*Records provided*
--
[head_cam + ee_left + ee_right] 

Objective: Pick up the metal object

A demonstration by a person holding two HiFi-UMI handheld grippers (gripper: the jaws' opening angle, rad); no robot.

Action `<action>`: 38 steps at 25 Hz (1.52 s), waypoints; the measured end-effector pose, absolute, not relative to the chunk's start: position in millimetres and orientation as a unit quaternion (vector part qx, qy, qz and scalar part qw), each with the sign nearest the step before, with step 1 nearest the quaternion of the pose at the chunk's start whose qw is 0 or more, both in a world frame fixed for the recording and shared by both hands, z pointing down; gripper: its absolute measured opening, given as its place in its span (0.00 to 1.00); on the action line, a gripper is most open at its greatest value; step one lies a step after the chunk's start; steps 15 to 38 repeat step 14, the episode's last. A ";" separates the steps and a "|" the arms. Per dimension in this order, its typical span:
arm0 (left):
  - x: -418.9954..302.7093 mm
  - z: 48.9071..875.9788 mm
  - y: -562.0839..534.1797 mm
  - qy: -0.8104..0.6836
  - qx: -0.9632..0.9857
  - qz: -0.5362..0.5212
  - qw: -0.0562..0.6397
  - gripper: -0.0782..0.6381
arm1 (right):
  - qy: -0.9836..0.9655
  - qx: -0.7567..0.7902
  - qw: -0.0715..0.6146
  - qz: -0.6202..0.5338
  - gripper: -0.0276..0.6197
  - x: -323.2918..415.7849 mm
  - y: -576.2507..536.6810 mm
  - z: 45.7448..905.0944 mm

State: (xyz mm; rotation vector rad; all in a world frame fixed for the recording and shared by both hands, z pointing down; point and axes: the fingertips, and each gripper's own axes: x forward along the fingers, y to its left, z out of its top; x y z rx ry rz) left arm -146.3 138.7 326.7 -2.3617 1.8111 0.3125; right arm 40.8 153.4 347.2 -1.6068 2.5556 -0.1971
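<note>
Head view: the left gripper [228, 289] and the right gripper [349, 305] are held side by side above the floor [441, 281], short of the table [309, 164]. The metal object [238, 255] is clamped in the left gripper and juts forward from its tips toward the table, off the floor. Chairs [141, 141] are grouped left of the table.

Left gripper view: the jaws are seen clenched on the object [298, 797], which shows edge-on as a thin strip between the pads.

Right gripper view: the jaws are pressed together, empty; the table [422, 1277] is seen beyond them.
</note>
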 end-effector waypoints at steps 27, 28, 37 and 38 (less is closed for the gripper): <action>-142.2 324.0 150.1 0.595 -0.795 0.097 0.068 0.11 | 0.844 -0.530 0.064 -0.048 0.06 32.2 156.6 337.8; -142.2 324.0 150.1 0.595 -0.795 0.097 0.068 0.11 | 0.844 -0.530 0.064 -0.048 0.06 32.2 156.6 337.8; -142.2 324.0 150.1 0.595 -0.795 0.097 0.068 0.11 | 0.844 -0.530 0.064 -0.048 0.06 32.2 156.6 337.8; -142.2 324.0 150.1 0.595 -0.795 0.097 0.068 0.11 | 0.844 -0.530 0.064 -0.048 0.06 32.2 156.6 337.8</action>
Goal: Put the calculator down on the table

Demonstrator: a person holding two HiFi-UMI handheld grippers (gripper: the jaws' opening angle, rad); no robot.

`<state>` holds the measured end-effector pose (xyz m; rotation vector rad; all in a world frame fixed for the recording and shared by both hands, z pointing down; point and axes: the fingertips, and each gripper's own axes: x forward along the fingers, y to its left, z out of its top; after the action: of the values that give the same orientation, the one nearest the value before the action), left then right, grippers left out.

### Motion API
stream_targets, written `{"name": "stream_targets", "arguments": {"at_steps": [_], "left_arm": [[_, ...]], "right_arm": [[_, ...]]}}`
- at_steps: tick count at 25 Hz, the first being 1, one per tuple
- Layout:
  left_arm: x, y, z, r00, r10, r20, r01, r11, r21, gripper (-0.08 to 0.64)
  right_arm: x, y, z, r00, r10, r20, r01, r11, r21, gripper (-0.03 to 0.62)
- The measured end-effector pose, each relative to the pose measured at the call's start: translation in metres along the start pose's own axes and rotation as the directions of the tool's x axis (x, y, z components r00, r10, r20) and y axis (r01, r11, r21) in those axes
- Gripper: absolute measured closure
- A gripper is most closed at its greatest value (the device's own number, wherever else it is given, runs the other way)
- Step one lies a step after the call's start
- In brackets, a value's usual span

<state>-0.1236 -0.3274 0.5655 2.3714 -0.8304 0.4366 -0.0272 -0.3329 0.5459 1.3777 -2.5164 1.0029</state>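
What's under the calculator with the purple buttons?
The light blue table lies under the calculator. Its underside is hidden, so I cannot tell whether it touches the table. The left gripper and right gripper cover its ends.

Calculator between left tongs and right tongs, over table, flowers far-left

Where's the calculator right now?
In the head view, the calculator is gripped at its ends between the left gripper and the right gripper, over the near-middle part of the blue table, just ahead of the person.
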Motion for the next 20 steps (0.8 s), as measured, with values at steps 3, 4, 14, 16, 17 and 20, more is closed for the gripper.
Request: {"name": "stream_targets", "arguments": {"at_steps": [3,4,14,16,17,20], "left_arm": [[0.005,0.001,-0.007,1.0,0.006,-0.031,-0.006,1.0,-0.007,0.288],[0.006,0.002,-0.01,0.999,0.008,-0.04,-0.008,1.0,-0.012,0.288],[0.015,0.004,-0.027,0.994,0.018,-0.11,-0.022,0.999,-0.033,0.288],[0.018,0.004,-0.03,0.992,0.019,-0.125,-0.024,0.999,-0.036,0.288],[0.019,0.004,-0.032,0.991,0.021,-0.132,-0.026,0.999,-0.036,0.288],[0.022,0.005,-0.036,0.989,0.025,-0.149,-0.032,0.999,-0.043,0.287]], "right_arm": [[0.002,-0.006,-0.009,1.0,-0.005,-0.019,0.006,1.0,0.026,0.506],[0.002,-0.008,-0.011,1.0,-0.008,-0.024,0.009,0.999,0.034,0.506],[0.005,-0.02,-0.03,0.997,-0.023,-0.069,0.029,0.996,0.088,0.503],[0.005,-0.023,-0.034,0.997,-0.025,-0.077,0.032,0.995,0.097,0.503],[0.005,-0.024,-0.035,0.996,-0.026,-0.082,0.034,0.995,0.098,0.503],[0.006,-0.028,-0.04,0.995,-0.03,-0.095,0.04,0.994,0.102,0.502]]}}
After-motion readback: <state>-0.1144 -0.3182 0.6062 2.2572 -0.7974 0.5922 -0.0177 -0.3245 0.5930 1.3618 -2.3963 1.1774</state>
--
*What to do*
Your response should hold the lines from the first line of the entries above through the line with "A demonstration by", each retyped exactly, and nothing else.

*Solution to the exercise*
[head_cam + ee_left + ee_right] 

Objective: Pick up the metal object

A demonstration by a person holding two HiFi-UMI handheld grippers (gripper: the jaws' opening angle, rad); no robot.

Work on this exercise is done.